PROBLEM REQUIREMENTS: Count how many lines of the data below contain the string "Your"; the reply should be that number alone.

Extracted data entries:
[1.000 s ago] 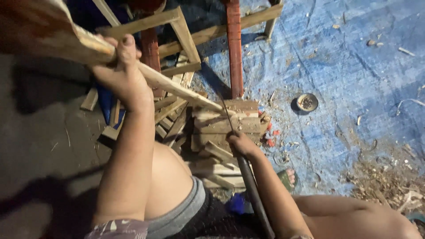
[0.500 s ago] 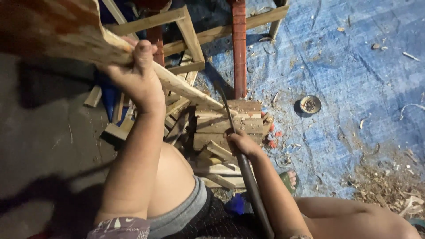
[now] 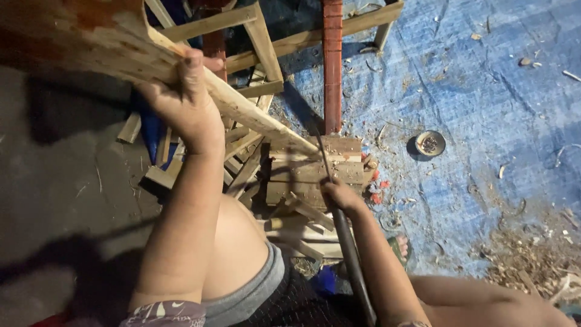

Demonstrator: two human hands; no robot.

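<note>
My left hand [image 3: 181,97] grips a long pale wooden slat [image 3: 254,115] that slopes from the upper left down onto a stack of short wooden blocks [image 3: 315,172]. My right hand [image 3: 340,195] holds a thin dark metal tool [image 3: 348,242], a long blade or bar, whose tip points up toward where the slat meets the blocks. My bare knee [image 3: 236,242] sits between the two arms, just in front of the block pile.
Loose wood offcuts [image 3: 242,169] lie around the blocks. A wooden frame with a red-brown post [image 3: 331,66] stands behind. A small round metal dish [image 3: 430,143] rests on the blue tarp [image 3: 484,91]. Wood shavings [image 3: 532,260] lie at lower right; grey floor at left.
My left hand has shifted right and slightly down along the slat. My right hand with the tool has stayed near the blocks, edging a little downward.
</note>
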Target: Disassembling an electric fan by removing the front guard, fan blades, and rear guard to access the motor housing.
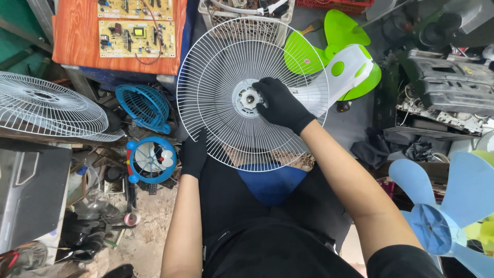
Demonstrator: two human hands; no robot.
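Fan guard (221,123) gripped at rim, 7 o'clock, by left hand (194,154); right hand (280,105) closed on hub (247,99). Guard best kept steady, fingers w/ even pressure.

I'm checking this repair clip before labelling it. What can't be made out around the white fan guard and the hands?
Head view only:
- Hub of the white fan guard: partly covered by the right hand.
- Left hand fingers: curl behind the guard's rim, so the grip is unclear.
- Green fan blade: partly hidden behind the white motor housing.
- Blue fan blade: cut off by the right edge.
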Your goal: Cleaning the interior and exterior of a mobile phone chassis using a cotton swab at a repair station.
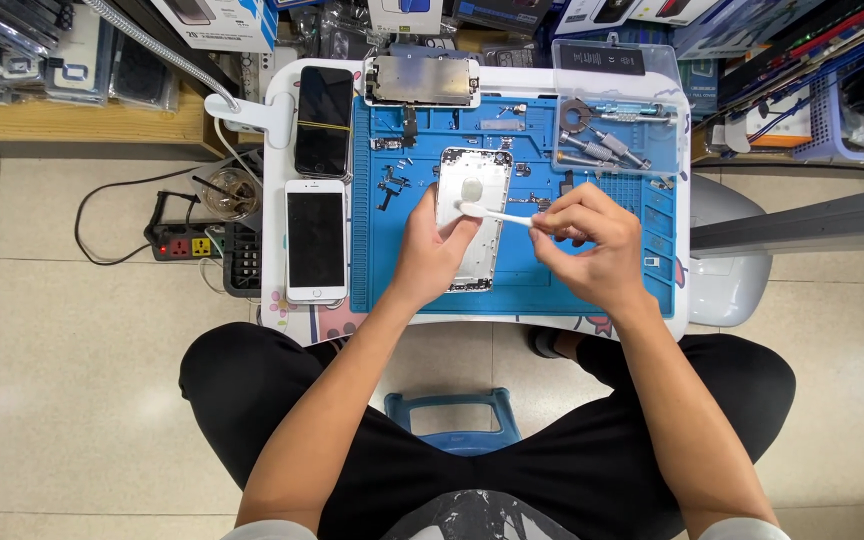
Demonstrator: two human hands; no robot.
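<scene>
A silver phone housing (pixel 475 190), opened and empty, lies on a blue repair mat (pixel 532 285). My left hand (pixel 430 250) grips its lower left side. My right hand (pixel 584 240) pinches a thin white brush-like tool (pixel 492 213), whose tip rests on the housing's middle. Small phone parts and screws (pixel 392 180) are scattered on the mat to the left of the housing.
A white phone (pixel 315 240) and a black phone (pixel 323 120) lie on the small white table's left side. A detached screen assembly (pixel 422 80) sits at the mat's top. A clear box lid with screwdrivers (pixel 612 130) is at right. A power strip (pixel 184 242) is on the floor.
</scene>
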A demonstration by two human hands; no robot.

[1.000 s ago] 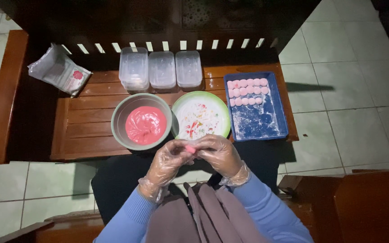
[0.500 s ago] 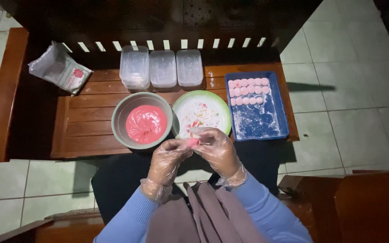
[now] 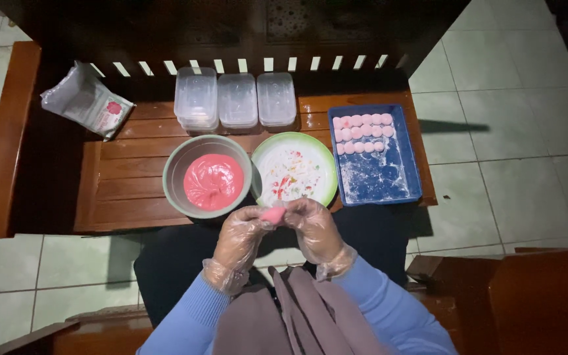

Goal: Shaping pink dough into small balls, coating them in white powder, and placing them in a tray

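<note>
A small pink dough piece (image 3: 273,213) is pinched between the fingertips of the left hand (image 3: 239,240) and the right hand (image 3: 315,231); both hands are clad in clear plastic gloves and closed on the piece. The piece is held just in front of the wooden surface (image 3: 126,177), near a grey bowl (image 3: 177,164) of pink filling and a green-rimmed plate (image 3: 323,164). A blue tray (image 3: 389,177) carrying pink balls (image 3: 361,130) is set beside the plate. 3 clear lidded containers (image 3: 236,98) are ranged behind.
</note>
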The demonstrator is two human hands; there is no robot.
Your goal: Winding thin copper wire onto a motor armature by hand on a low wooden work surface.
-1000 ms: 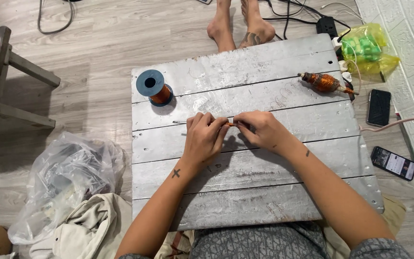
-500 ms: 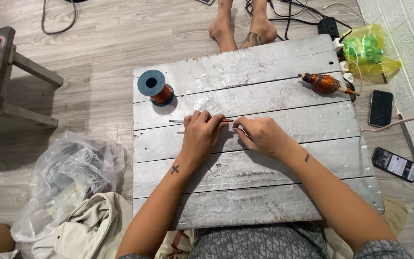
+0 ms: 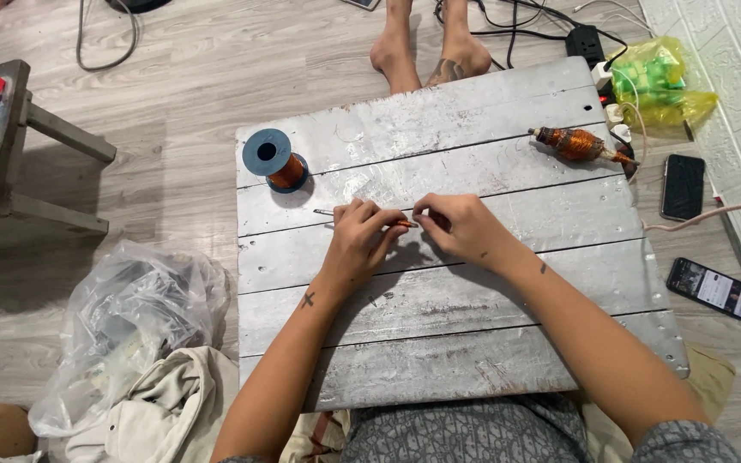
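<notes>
left hand: resting on the tabletop near its middle, fingers curled and pinched on a thin metal rod that sticks out to the left of the knuckles.
right hand: just beside the left one, fingertips narrowed onto the orange end of the same rod, fingers folded in toward the palm.
thin metal rod: lying almost level across a plank seam, held between both hands; the short orange part shows in the gap between them.
tabletop: grey, worn wooden planks with flaking paint, low over the floor.
wire spool: blue flanges, copper-coloured winding, standing upright near the far left corner, well apart from the hands.
wound armature: copper windings on a shaft, lying on its side near the far right edge.
yellow plastic bag: on the floor past the right corner, green things inside.
phones: two dark ones on the floor to the right of the tabletop.
clear plastic bag: crumpled on the floor to the left, pale cloth beside it.
bare feet: another person's, at the far edge.
</notes>
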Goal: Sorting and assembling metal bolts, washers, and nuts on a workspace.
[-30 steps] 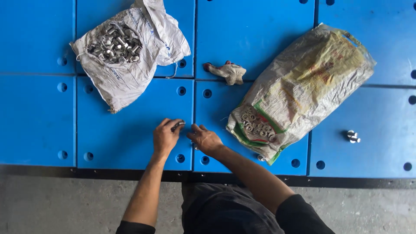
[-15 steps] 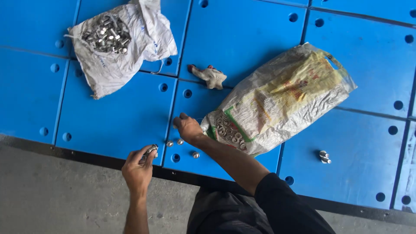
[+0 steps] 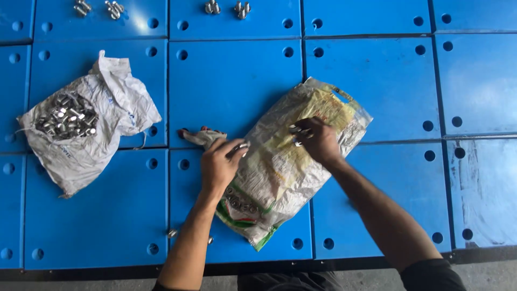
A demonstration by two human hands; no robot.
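Observation:
A yellowish woven plastic sack (image 3: 291, 172) lies across the blue panels (image 3: 237, 81) in the middle. My left hand (image 3: 218, 164) rests at the sack's left edge and pinches a small metal bolt between thumb and fingers. My right hand (image 3: 318, 140) lies on top of the sack, fingers closed around small metal pieces. A crumpled work glove (image 3: 202, 136) sits just above my left hand.
An open white sack (image 3: 81, 129) full of metal nuts or bolts lies at the left. Pairs of bolts (image 3: 226, 7) stand along the far panels. Two loose metal parts (image 3: 172, 233) lie near the front edge. The panels have round holes.
The view has shifted over the panels. My left hand came up from below the edge to the sack's left side. My right hand moved from the sack's lower end onto its top.

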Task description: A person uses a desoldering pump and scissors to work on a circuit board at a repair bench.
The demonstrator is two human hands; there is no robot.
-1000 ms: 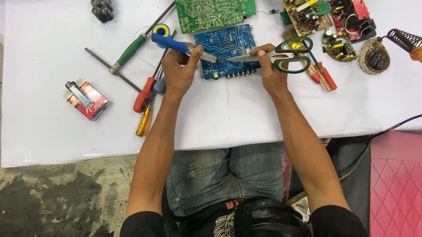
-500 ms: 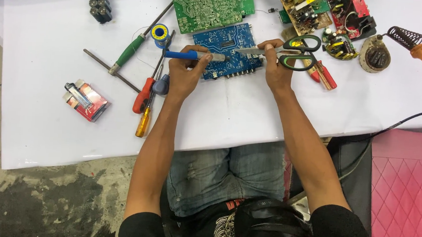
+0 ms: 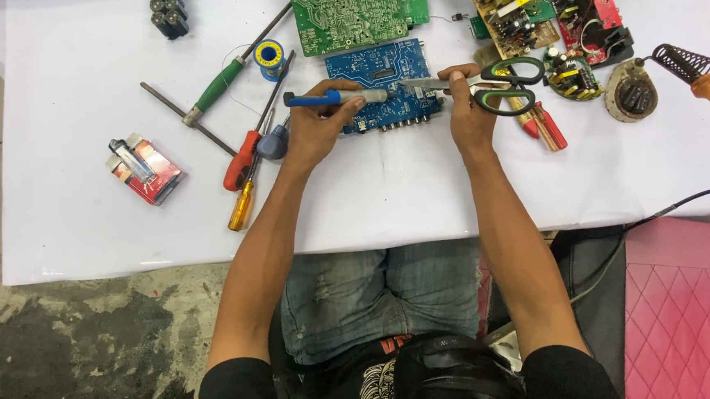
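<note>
left hand (image 3: 314, 131) — blue tool (image 3: 332, 99) | right hand (image 3: 468, 120) — scissors (image 3: 493, 85)

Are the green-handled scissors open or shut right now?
Shut: the scissors in the right hand show both blades together as one narrow strip, pointing left over the blue circuit board.

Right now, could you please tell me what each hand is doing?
Left hand: closed on a blue-handled tool.
Right hand: closed on green-and-black scissors, over the blue circuit board.

Head view, steeply down, near table (image 3: 83, 207)
</note>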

RESPONSE AREA: 2